Je croyais avoir oublié tout ça, avoir enfoui dans ma mémoire les derniers instants de ta vie, si profondément, que ça ne reviendrait jamais. Je ne pensais plus à toi qu'avec les bons moments et voilà que ressurgit ces images, ces photos que j'avais déchirées pour ne plus jamais y penser.
Au téléphone ce matin elle me parlait tout bas, pour qu'il n'entende pas. Ils avaient vu l'oncologue hier. Je ne retenais que quelques bribes de phrases, de mots, comme ceux-ci : morphine, soins palliatifs. Je les trouvais pour ma part rassurants. Ne dit-on pas qu'on est choyé, qu'on ne souffre pas et même que les malades n'ont pas envie de mourir dans ces endroits-là? Mais non, lui ne veut pas, il veut rester chez lui, même s'il n'a plus la force de regarder son jardin qu'il aime tant, à travers la baie vitrée. Il lui a dit : je veux mourir chez moi. Mais cela veut dire aussi toute une organisation médicale à mettre en place; une épouse n'est pas une infirmière, jamais de la vie. Et puis il faut qu'elle garde toutes ses forces pour les durs moments à venir.

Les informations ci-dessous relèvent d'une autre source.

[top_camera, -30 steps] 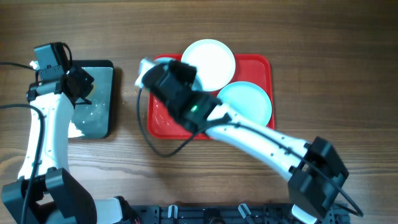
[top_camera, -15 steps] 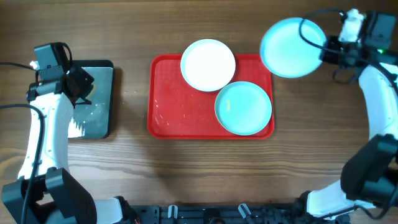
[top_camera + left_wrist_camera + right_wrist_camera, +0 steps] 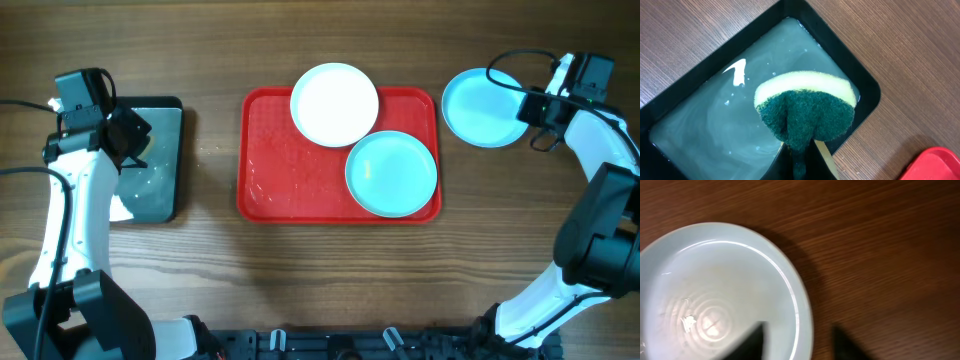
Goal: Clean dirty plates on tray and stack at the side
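Note:
The red tray (image 3: 290, 170) holds a white plate (image 3: 334, 104) at its far edge and a pale aqua plate (image 3: 391, 173) at its right side. Another aqua plate (image 3: 484, 107) (image 3: 720, 295) lies on the table to the right of the tray. My right gripper (image 3: 526, 108) (image 3: 797, 341) is open, its fingers (image 3: 749, 342) straddling that plate's right rim. My left gripper (image 3: 135, 140) (image 3: 800, 152) is shut on a green and yellow sponge (image 3: 805, 112) above the black tray.
A narrow black tray (image 3: 160, 190) (image 3: 860, 82) filled with cloudy water sits at the left of the table. A corner of the red tray (image 3: 935, 162) shows in the left wrist view. Cables run along the right arm.
The right arm carried an aqua plate from the tray's left part up to the right, set it down on the table and opened its jaws. The left arm has not moved.

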Robot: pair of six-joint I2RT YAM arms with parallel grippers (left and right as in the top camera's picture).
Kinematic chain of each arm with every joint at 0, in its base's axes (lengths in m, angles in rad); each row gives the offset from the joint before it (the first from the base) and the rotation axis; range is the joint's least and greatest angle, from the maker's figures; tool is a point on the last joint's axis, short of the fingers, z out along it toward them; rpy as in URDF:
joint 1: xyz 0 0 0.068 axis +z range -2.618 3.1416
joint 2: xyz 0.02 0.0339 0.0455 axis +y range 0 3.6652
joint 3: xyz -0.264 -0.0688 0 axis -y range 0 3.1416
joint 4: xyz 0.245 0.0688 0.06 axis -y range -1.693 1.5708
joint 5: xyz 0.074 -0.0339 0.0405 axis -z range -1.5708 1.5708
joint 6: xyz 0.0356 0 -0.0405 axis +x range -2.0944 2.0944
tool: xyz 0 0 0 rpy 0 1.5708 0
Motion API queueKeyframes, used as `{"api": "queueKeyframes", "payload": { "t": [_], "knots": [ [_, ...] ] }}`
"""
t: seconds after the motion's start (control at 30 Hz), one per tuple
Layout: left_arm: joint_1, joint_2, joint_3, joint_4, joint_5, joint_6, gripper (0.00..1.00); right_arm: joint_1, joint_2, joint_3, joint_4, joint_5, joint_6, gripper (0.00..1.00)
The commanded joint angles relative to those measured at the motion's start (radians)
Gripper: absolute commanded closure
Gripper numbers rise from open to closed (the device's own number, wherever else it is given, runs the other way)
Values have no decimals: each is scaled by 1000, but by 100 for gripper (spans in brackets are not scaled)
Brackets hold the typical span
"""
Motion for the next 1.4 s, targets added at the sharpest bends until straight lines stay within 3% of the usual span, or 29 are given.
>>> {"api": "queueKeyframes", "payload": {
  "t": [0.0, 0.1, 0.13, 0.2, 0.3, 0.37, 0.43, 0.5, 0.57, 0.67, 0.77, 0.97, 1.07, 1.17, 1.27, 1.37],
  "knots": [
    [4, 3, 12, 4, 38, -1, 96, 11, 5, 3, -20, -328, 5, 5],
    [4, 3, 12, 6, 118, 1, 96, 84, -24, 3, 24, -657, 23, 5],
    [2, 3, 12, 8, 157, 1, 96, 133, -38, 3, 42, -656, 54, 5],
    [-14, 5, 12, 8, 200, 2, 96, 263, -44, 2, 77, -579, 115, 5],
    [-63, 6, 12, 8, 203, 2, 96, 455, -20, 2, 85, -243, 169, 7],
    [-103, 6, 12, 8, 203, 2, 96, 572, 19, 2, 86, -59, 173, 14],
    [-132, 6, 12, 8, 203, 1, 96, 625, 49, 2, 96, -9, 197, 22],
    [-151, 6, 12, 8, 203, 1, 96, 644, 87, 2, 123, -12, 198, 31],
    [-164, 6, 12, 8, 203, 1, 96, 650, 119, 2, 129, -18, 196, 48],
    [-179, 6, 12, 12, 203, 1, 96, 650, 145, 2, 136, -18, 187, 59],
    [-196, 6, 12, 19, 203, 1, 96, 652, 145, 5, 150, -26, 184, 78],
    [-306, 7, 12, 27, 203, 1, 96, 716, 143, 52, 59, -193, 25, 92],
    [-380, 13, 12, 38, 203, -3, 96, 759, 141, 61, 35, -200, 26, 90],
    [-443, 42, 12, 46, 203, -7, 96, 777, 141, 61, 39, -200, 34, 66],
    [-491, 104, 12, 50, 203, -34, 96, 777, 141, 61, 82, -196, 28, 54],
    [-499, 142, 12, 56, 203, -57, 96, 777, 144, 61, 158, -175, -50, 57]
  ]
}}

Alors, oui, je pense à tout ça, à tes derniers mois dans ce centre magnifique où tu as été accompagné merveilleusement quand je n'avais plus la force de t'aider à te relever quand tu perdais l'équilibre. Tu ne pouvais plus rester dans ton atelier.
Tout cela est si loin et la mémoire garde tout. Au moins je n'ai pas (encore) la maladie d'Alzheimer.